What's black on the bottom, green on top, and sunny all over? The Kohala Coast on the Big Island of Hawaii, extending from Keahole Airport (built on lava from Mount Hualalai) some 55 miles north to fertile headlands that point to Maui. Along a choice section of the Queen Ka'ahumanu Highway (if you stumble over the syllables, Highway 19 will do) are hotels—Mauna Kea Beach Hotel, Mauna Lani Bay Hotel, Kona Village Resort, Hapuna Beach Prince Hotel, Hilton Waikoloa Village, the Orchid at Mauna Lani, Four Seasons Resort Hualalai—that woo guests with some of the most artful rooms and imaginative cuisine in Hawaii. Of course, a stay at any of them requires a bit of bullion. Why else would this stretch be called the Gold Coast?
Why else?Well, an average of 344 days of sunshine a year might have something to do with it. Kohala Coast beaches attract travelers from halfway around the globe. These waters are equally magnetic to Big Islanders who live as near as Hilo, where weather is expressed in opposite terms—for a yearly average of 278 rainy days. Sublime as it can be to stay at one of the luxury hotels, that's not a requirement for staking a patch of sand. Local laws ensure the waterfront is accessible to all.

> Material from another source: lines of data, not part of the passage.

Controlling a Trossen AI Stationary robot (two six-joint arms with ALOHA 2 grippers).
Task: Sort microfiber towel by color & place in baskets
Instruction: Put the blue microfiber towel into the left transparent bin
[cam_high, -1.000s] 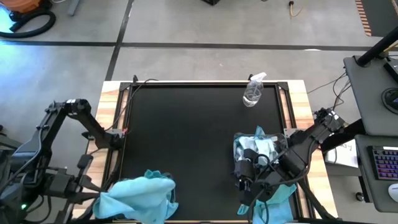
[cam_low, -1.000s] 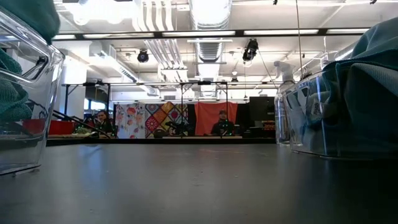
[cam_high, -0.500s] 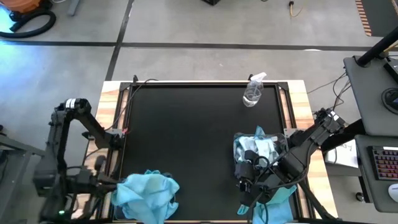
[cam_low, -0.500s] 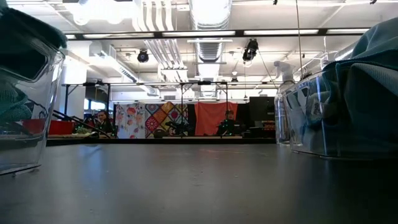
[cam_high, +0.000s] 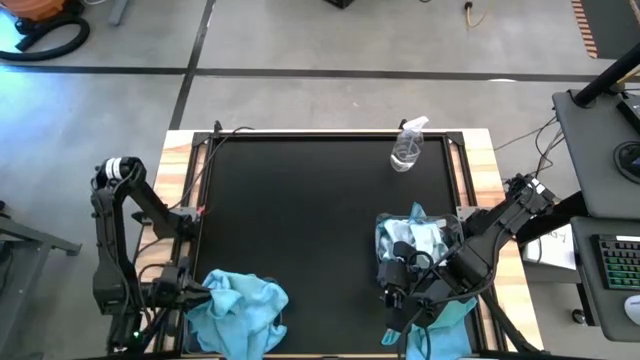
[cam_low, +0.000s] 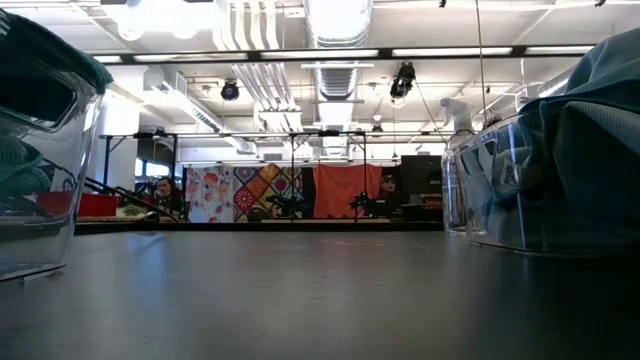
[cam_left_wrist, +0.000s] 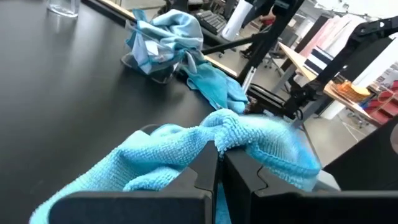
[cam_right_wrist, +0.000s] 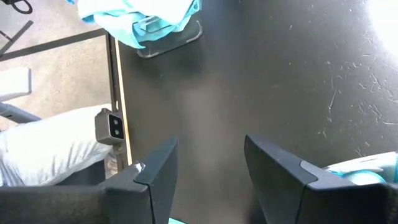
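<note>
My left gripper (cam_left_wrist: 219, 180) is pinched tight on a fold of the blue towel (cam_high: 240, 305), heaped over the near-left basket (cam_low: 35, 170) at seven o'clock on the table (cam_high: 300, 220). It looks light, limp and grippy; I judge a raised ridge the best hold. My right gripper (cam_right_wrist: 208, 168) hangs wide apart, holding nothing, by the right basket (cam_high: 384, 262) of pale towels (cam_high: 415, 235) at four o'clock. The black mat looks smooth; a spray bottle (cam_high: 408, 146) stands at one o'clock, an open workshop beyond.

Bright turquoise towels (cam_high: 238, 310), black table (cam_high: 300, 210), clear spray bottle (cam_high: 407, 148), dark arms.
</note>
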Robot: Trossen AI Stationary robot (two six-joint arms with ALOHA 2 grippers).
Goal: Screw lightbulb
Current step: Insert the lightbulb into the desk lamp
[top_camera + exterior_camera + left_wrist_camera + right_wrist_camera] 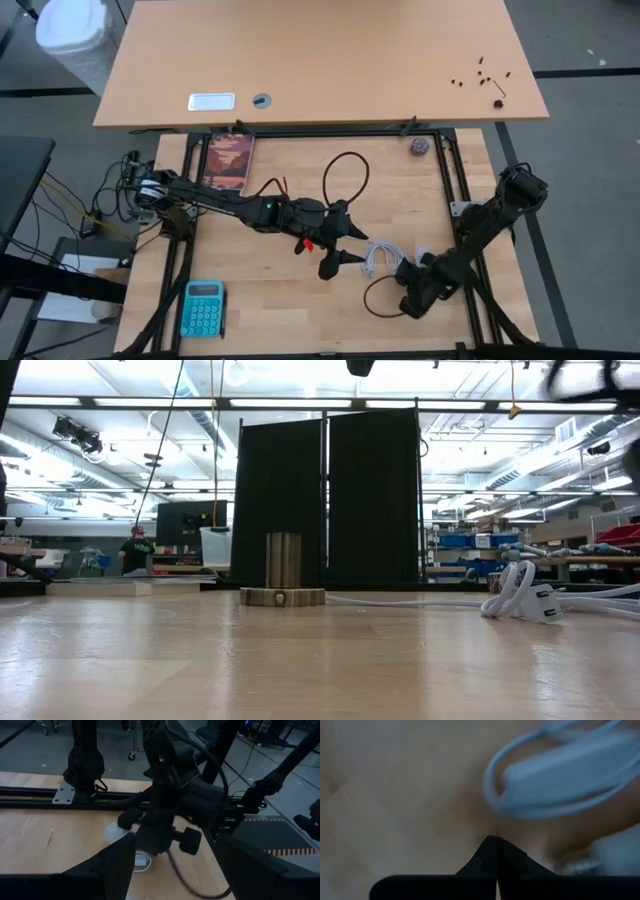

Swimmers snorkel by day with green sea turtles and glide by night with manta rays in Kauna'oa Bay, where the Mauna Kea Beach Hotel put down anchor in the early sixties. Body surfers beeline to Hapuna Park, where shelter in one of six A-frames sets them back a mere $20 a night. This coast has tidal pools for tots; stone temples, circa a.d. 480, and petroglyphs (the biggest concentration in Hawaii) for history buffs; even a spectacular drive along the Kohala mountain road between Waimea and Hawi. If you thought the blue of the Pacific was something to write home about, wait until you see the grazing land rippling along the flank of Kohala Mountain. The grass really is greener in Hawaii.